Mutation mit Doppelblüte im Naturschutzgebiet Langheck bei Nittel, Deutschland

In der Biologie ist eine Mutation eine Veränderung in der Nukleinsäuresequenz des Genoms eines Organismus, eines Virus oder einer extrachromosomalen DNA. Virale Genome enthalten entweder DNA oder RNA. Mutationen entstehen durch Fehler während der DNA- oder Virusreplikation, Mitose oder Meiose oder durch andere Arten von DNA-Schäden (z. B. Pyrimidindimere, die durch ultraviolette Strahlung verursacht werden), die dann eine fehleranfällige Reparatur durchlaufen (insbesondere Mikrohomologie-vermittelte Endverbindung), einen Fehler bei anderen Formen der Reparatur oder einen Fehler bei der Replikation (Translesionssynthese) verursachen können. Mutationen können auch durch Insertion oder Deletion von DNA-Abschnitten aufgrund mobiler genetischer Elemente entstehen.

Mutationen können zu nachweisbaren Veränderungen in den beobachtbaren Merkmalen (Phänotyp) eines Organismus führen, müssen es aber nicht. Mutationen spielen sowohl bei normalen als auch bei anormalen biologischen Prozessen eine Rolle, z. B. bei der Evolution, bei Krebs und bei der Entwicklung des Immunsystems, einschließlich der Vielfalt der Verbindungen. Die Mutation ist die eigentliche Quelle aller genetischen Variationen und liefert das Rohmaterial, auf das evolutionäre Kräfte wie die natürliche Selektion einwirken können.
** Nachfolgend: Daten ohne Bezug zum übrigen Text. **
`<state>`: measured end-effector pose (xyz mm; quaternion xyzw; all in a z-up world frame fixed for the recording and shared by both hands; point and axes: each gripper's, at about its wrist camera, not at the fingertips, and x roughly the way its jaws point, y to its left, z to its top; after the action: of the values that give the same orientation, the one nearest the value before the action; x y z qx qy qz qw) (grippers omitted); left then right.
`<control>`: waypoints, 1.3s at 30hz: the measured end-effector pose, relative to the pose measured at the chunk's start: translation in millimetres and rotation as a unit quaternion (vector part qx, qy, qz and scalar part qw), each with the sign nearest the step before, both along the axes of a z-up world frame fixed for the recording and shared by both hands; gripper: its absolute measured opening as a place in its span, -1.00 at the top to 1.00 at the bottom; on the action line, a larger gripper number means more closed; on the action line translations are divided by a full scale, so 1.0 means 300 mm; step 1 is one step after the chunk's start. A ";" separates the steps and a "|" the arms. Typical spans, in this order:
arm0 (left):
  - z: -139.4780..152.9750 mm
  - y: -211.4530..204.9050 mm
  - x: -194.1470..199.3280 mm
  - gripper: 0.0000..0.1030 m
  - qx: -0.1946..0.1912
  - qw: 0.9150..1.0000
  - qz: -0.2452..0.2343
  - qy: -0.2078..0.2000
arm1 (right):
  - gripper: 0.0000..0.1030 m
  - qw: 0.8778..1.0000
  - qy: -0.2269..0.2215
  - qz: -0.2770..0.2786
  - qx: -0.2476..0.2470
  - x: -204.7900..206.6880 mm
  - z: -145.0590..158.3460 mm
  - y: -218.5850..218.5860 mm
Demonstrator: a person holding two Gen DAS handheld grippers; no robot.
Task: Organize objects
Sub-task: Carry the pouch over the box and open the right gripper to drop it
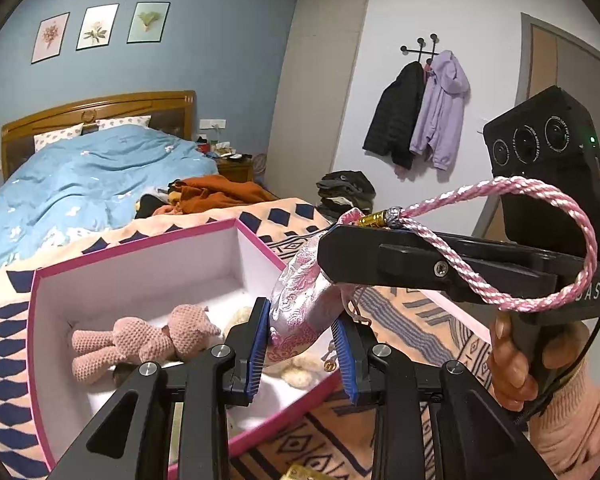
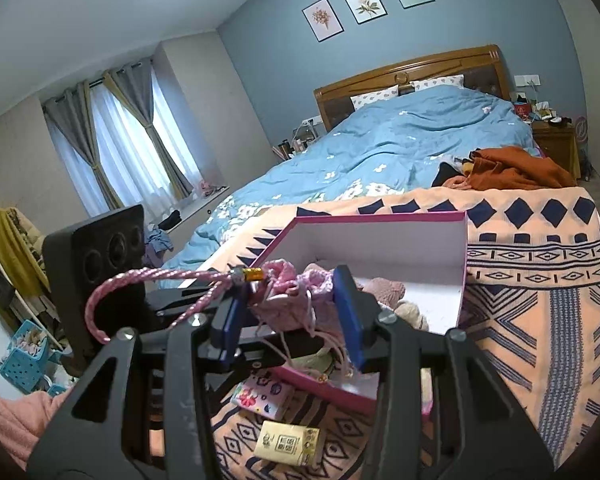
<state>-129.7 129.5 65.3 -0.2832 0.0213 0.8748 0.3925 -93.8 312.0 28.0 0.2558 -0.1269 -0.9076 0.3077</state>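
A pink and silver brocade pouch (image 1: pixel 300 312) with a pink rope loop (image 1: pixel 540 240) hangs above the open pink box (image 1: pixel 140 240) on the patterned blanket. My left gripper (image 1: pixel 300 344) is shut on the pouch's lower end. My right gripper (image 2: pixel 292 312) is shut on the pouch's gathered top (image 2: pixel 288 300), beside its gold bead (image 2: pixel 254 274); it also shows in the left wrist view (image 1: pixel 340 252). A pink knitted bear (image 1: pixel 140 340) and a cream plush toy (image 1: pixel 296 372) lie inside the box.
A floral card (image 2: pixel 260 394) and a yellow packet (image 2: pixel 288 444) lie on the blanket (image 2: pixel 540 300) in front of the box. Crumpled orange clothing (image 2: pixel 512 168) lies behind it on the blue duvet. Coats hang on the wall (image 1: pixel 420 120).
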 end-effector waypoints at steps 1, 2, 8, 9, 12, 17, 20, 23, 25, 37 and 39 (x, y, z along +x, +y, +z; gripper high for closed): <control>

Mutationen können zu vielen verschiedenen Arten von Veränderungen in Sequenzen führen. Mutationen in Genen können keine Wirkung haben, das Produkt eines Gens verändern oder verhindern, dass das Gen richtig oder vollständig funktioniert. Mutationen können auch in nicht-genetischen Regionen auftreten. Eine Studie aus dem Jahr 2007 über genetische Variationen zwischen verschiedenen Drosophila-Arten ergab, dass eine Mutation, die ein von einem Gen produziertes Protein verändert, wahrscheinlich schädlich ist, wobei schätzungsweise 70 % der Aminosäure-Polymorphismen schädliche Auswirkungen haben und der Rest entweder neutral oder geringfügig vorteilhaft ist. Aufgrund der schädlichen Auswirkungen, die Mutationen auf Gene haben können, verfügen Organismen über Mechanismen wie die DNA-Reparatur, um Mutationen zu verhindern oder zu korrigieren, indem die mutierte Sequenz wieder in ihren ursprünglichen Zustand zurückversetzt wird.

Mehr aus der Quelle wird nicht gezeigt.